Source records
● ● ● ●

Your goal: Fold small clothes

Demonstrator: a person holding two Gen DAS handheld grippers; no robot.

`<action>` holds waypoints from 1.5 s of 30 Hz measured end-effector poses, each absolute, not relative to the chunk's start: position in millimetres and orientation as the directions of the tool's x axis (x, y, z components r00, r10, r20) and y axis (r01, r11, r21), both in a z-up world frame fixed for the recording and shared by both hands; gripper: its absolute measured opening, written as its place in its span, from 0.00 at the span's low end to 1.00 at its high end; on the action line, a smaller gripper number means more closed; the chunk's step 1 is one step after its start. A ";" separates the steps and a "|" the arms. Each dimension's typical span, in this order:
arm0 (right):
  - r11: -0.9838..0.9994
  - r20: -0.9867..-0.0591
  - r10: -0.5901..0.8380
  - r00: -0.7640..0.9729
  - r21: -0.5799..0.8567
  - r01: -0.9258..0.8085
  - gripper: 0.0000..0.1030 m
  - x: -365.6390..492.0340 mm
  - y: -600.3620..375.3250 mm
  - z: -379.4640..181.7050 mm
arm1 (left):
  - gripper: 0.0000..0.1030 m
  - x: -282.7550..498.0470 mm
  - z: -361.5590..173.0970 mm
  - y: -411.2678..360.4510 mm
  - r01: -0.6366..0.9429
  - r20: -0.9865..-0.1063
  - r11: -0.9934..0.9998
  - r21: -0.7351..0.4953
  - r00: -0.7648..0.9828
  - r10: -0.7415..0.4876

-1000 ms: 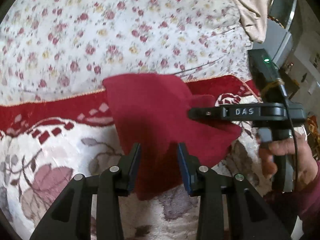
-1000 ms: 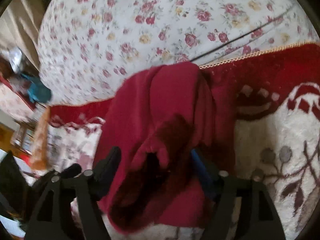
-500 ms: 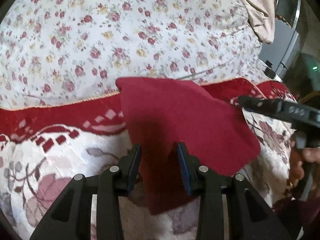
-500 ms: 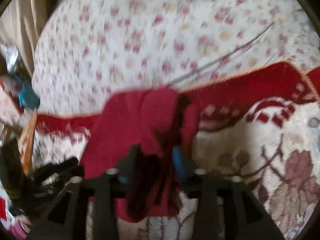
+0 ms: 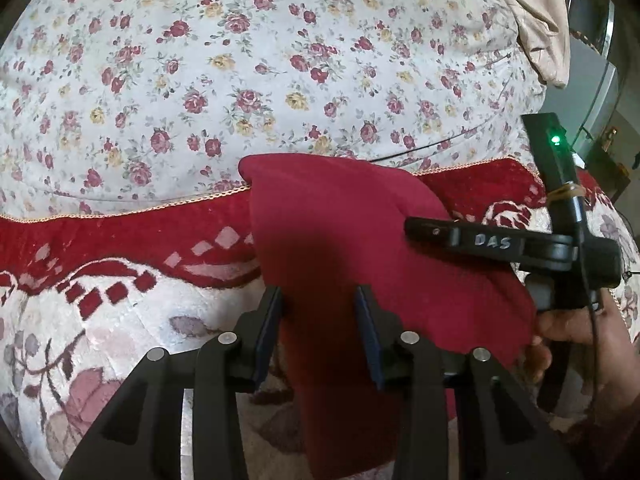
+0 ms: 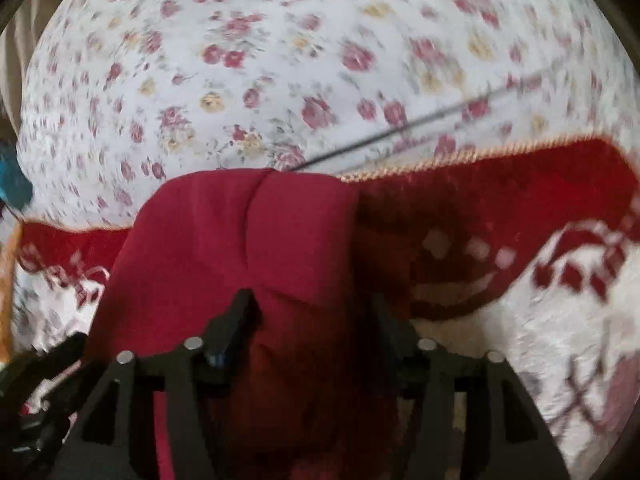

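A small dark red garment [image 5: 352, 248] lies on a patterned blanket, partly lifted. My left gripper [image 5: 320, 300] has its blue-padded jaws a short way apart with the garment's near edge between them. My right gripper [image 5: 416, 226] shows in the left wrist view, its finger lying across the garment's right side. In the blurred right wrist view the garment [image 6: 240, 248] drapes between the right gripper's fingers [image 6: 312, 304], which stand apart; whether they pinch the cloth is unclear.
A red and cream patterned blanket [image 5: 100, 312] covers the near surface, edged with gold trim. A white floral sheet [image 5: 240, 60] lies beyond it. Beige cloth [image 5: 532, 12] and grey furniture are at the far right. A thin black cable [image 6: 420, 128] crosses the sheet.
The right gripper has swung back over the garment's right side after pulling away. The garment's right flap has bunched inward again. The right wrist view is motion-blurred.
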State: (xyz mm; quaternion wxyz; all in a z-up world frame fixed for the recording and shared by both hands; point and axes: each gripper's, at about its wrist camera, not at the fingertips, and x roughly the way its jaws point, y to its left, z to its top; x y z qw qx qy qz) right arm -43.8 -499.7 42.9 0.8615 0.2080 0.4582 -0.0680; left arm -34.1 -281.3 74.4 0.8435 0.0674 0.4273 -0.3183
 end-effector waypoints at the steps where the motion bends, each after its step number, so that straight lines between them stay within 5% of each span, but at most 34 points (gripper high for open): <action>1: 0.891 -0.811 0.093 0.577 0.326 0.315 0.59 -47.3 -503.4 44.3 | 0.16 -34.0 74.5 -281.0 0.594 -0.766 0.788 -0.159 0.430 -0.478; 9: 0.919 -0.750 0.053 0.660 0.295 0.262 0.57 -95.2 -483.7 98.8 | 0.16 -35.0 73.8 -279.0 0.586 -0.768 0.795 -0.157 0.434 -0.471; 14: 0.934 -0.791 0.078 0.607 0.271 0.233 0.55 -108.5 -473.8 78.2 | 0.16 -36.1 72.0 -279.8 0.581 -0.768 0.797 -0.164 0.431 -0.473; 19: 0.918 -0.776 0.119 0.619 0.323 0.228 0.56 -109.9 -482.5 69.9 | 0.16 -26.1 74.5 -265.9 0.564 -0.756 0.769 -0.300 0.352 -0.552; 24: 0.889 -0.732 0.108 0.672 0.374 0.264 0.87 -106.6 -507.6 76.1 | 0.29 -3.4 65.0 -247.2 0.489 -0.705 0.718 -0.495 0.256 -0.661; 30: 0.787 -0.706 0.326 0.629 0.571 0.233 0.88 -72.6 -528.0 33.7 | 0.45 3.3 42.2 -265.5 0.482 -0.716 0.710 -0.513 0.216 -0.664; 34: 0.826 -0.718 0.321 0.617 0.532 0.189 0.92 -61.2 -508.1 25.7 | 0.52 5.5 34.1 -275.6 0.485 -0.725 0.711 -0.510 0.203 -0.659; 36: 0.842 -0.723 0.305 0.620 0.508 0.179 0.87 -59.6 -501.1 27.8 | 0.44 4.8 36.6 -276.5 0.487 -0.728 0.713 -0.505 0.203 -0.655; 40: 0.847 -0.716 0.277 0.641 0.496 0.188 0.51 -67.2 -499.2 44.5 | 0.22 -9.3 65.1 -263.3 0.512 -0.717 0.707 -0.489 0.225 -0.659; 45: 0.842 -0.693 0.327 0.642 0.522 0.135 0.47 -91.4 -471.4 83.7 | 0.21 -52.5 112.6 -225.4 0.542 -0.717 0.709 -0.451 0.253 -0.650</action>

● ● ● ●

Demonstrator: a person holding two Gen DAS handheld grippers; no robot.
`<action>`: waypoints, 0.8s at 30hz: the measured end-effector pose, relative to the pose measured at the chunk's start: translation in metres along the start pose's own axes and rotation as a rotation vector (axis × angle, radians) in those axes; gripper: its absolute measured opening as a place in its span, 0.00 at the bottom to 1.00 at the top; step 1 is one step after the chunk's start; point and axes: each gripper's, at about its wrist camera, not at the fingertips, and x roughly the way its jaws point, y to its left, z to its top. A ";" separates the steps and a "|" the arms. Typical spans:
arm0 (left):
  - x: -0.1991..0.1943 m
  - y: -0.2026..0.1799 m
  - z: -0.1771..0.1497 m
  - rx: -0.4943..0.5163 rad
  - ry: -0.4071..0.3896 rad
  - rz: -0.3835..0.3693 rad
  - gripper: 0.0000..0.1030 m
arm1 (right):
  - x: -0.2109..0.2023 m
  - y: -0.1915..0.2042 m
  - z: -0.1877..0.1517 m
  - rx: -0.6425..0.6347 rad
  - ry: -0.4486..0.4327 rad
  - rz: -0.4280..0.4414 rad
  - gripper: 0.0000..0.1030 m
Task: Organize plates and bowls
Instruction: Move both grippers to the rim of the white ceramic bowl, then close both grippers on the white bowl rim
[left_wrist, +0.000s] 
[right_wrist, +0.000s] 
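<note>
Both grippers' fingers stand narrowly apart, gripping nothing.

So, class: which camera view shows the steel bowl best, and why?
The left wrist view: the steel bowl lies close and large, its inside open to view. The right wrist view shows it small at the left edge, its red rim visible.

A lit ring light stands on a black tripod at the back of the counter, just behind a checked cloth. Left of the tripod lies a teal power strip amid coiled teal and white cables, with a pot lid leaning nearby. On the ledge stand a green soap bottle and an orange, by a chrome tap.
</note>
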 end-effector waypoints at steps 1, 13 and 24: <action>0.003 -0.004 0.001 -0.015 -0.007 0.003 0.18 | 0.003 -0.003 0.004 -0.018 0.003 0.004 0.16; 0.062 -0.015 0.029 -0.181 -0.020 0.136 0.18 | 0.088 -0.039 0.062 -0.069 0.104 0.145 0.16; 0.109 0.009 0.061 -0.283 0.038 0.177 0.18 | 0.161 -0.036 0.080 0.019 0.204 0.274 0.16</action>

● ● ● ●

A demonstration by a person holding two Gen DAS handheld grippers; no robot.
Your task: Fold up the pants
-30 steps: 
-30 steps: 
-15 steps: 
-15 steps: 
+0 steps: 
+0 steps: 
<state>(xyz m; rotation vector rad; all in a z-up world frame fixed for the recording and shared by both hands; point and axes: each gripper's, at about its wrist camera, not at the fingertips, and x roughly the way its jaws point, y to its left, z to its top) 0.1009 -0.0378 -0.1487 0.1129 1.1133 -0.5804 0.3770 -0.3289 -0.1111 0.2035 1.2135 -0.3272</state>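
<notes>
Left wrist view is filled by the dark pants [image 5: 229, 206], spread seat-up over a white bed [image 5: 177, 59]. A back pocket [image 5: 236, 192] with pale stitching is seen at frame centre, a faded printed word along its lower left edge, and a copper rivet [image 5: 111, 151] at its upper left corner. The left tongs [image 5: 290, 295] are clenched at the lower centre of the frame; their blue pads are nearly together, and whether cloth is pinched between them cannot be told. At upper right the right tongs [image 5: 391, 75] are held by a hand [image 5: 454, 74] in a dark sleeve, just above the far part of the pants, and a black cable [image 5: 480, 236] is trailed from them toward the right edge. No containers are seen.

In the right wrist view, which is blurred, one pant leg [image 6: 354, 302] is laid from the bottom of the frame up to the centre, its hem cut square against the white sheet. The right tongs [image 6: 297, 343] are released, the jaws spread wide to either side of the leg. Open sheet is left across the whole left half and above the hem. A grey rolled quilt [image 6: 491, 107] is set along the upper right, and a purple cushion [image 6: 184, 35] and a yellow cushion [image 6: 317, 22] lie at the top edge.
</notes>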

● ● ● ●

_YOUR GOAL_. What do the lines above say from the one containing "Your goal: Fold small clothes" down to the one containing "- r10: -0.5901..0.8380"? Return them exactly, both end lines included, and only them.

_ANSWER SPACE_.
Your goal: Fold small clothes

Demonstrator: a person holding two Gen DAS handheld grippers; no robot.

`<action>` holds waypoints from 1.5 s of 30 Hz measured end-effector poses, each absolute, not relative to the chunk's start: position in millimetres and orientation as the directions of the tool's x axis (x, y, z components r00, r10, r20) and y axis (r01, r11, r21), both in a z-up world frame fixed for the recording and shared by both hands; gripper: its absolute measured opening, written as its place in its span, from 0.00 at the span's low end to 1.00 at its high end; on the action line, a smaller gripper number means more closed; the chunk's step 1 is one step after its start. A ";" separates the steps and a "|" the arms. Each dimension's typical span, in this order:
arm0 (right):
  - r11: -0.9838..0.9994
  - r20: -0.9867..-0.0591
  - r10: -0.5901..0.8380

That concludes the answer to this exercise.